Esta semana hemos recibido la visita de un policía, pero no era una visita cualquiera, porque llegó para hablarnos sobre educación vial.
Nos ha explicado cómo debemos comportarnos en la calle: desde cruzar por los pasos de cebra hasta entender las señales de tránsito. Nos recordó que todos, incluso los peatones, tenemos una responsabilidad.
Nos habló también de la contaminación del planeta y de la cantidad de basura que generamos a diario. Escuchamos cómo pequeñas acciones pueden tener un impacto tan grande en nuestro entorno. Nos mostró ejemplos de contaminación en mares y ríos, y cómo afecta a los animales, especialmente a aquellos que terminan atrapados entre residuos plásticos o que confunden la basura con alimento.

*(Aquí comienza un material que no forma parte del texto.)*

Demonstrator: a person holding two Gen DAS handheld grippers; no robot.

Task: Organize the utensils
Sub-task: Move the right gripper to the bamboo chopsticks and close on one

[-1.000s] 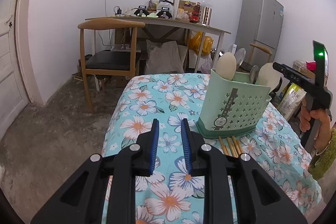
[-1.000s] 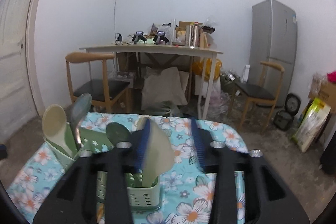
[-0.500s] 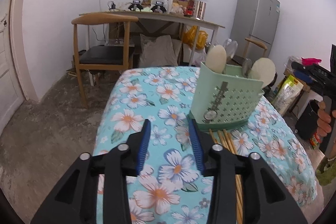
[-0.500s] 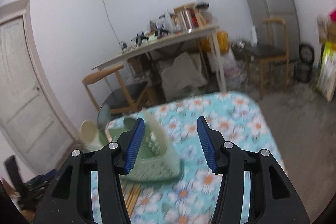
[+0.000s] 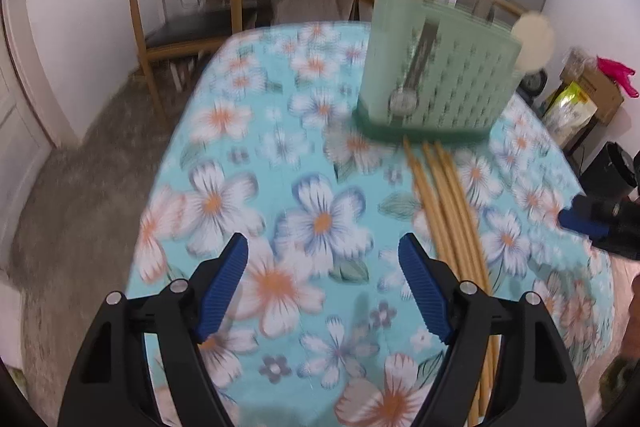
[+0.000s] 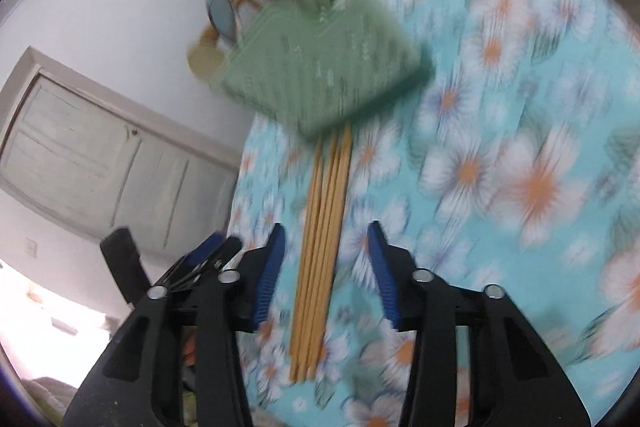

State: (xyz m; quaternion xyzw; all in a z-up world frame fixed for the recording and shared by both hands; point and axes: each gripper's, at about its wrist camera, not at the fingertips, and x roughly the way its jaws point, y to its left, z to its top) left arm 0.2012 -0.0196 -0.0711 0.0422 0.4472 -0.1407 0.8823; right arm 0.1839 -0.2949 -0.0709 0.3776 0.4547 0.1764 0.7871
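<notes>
Floral cloth (image 5: 288, 195) lies under both claws: right claw (image 6: 326, 263), empty, is closing astride the chopsticks (image 6: 320, 247) to pinch them next, while left claw (image 5: 322, 283), empty, is opening with chopsticks to its right.

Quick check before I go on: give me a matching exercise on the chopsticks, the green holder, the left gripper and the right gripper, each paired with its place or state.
Column one:
1. bundle of wooden chopsticks
2. pale green perforated plastic utensil holder
3. left gripper
4. right gripper

Column two:
A. standing upright with spoons in it
B. jaws opening over bare floral tablecloth, nothing between them
C. lying flat on the cloth, ends at the holder's base
D. jaws closing, straddling the chopsticks, pads not yet pressing on them

Pairs: 1-C, 2-A, 3-B, 4-D
</notes>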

El reciclaje fue otro tema clave. Nos explicó cómo separar residuos, reutilizar materiales y darle una segunda vida a ciertos objetos. Según él, reciclar no es solo una responsabilidad de los adultos; nosotros también podemos hacerlo. Nos invitó a pensar dos veces antes de tirar algo y a aprender a reconocer los diferentes contenedores de reciclaje.
Nos dejó una reflexión importante: el cuidado del planeta es responsabilidad de todos, porque debemos aportar nuestro granito de arena. La visita de este policía nos mostró que la educación vial no se trata solo de tráfico y peatones, sino de respeto, conciencia y cuidado por todo lo que nos rodea.